Mescalero


Mescalero
Mescalero Apache
Mescalero Apache Tribal Administrative Offices and Community Center
Total population
3,156
Regions with significant populations
 United States (New Mexico)
 Mexico (Sonora)
Languages

Mescalero, English, Spanish

Religion

Indigenous Religion, Christianity

Related ethnic groups

Western Apache, San Carlos Apache, White Mountain Apache

Mescalero (or Mescalero Apache) is an Apache tribe of Southern Athabaskan Native Americans. The tribe is federally recognized as the Mescalero Apache Tribe of the Mescalero Apache Reservation in southcentral New Mexico. In the nineteenth century, the Mescalero opened their reservation to other Apache bands, such as the Chiricahua who had been imprisoned in Florida, and the Lipan Apache.

Contents

Reservation

Mescalero tipis.

Originally established on May 27, 1873,[1] by Executive Order of President Ulysses S. Grant, the reservation was first located near Fort Stanton. The present reservation was established in 1883. It has a land area of 1,862.463 km² (719.101 sq mi), almost entirely in Otero County. A small unpopulated section is in Lincoln County just southwest of the city of Ruidoso. The reservation had a 2000 census population of 3,156. It is located at geographical coordinates 33°10′42″N 105°36′44″W / 33.17833°N 105.61222°W / 33.17833; -105.61222 .

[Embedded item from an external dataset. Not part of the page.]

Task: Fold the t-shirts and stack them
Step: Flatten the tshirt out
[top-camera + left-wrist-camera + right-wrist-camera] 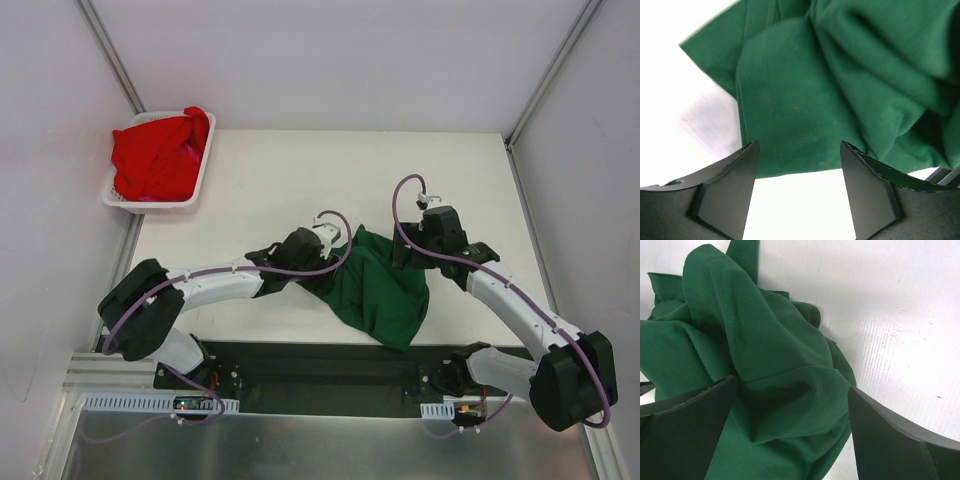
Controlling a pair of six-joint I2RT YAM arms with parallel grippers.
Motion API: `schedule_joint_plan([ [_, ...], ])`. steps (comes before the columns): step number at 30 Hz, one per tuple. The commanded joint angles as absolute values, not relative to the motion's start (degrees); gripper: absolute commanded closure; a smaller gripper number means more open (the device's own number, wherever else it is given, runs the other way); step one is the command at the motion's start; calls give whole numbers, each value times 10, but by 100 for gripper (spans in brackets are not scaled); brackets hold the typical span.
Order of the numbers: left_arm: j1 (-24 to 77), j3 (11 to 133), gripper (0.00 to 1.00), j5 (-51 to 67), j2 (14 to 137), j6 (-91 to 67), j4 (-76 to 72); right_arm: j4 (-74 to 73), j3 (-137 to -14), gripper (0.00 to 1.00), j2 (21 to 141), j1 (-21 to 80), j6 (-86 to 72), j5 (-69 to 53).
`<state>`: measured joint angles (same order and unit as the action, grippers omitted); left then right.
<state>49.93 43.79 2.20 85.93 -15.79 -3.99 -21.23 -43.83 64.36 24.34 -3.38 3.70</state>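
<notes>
progress: barely begun, by my read. the green t-shirt (380,290) lies in a crumpled heap on the table (270,170), just off centre toward 4 o'clock in the top view, w/ no flat panel or clean fold showing. the red t-shirts (155,155) are bunched in the white basket (207,165) at 10 o'clock, well apart from the arms, spilling over its far rim. can't tell how many are in there. nothing is stacked anywhere. so left to do: spread and fold the green one, then fetch, fold and stack the reds.

left gripper (799,145) sits at the heap's 10 o'clock side w/ jaws apart and nothing between them; a hem edge of the cloth lies just past the fingertips. right gripper (792,384) is at the heap's 1 o'clock, jaws spread wide and straddling a raised bunch of green cloth, not pinching it, so neither has hold of the shirt.

writing: no brand, tag or print readable on shirts, basket or arms.
</notes>
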Motion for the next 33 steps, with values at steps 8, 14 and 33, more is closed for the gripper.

Ranching and tourism are major sources of income for the people. U.S. Route 70 is the major highway through this reservation, which lies on the eastern flank of the Sacramento Mountains and borders the Lincoln National Forest. The mountains and foothills are forested with pines, and commercial development is restricted. The tribe has invested in appropriate development, for example, a ski resort called Ski Apache, on a 12,000-foot (3,700 m) mountain, Sierra Blanca. They also constructed a related hotel and casino for tourist traffic, the Inn of the Mountain Gods Resort and Casino.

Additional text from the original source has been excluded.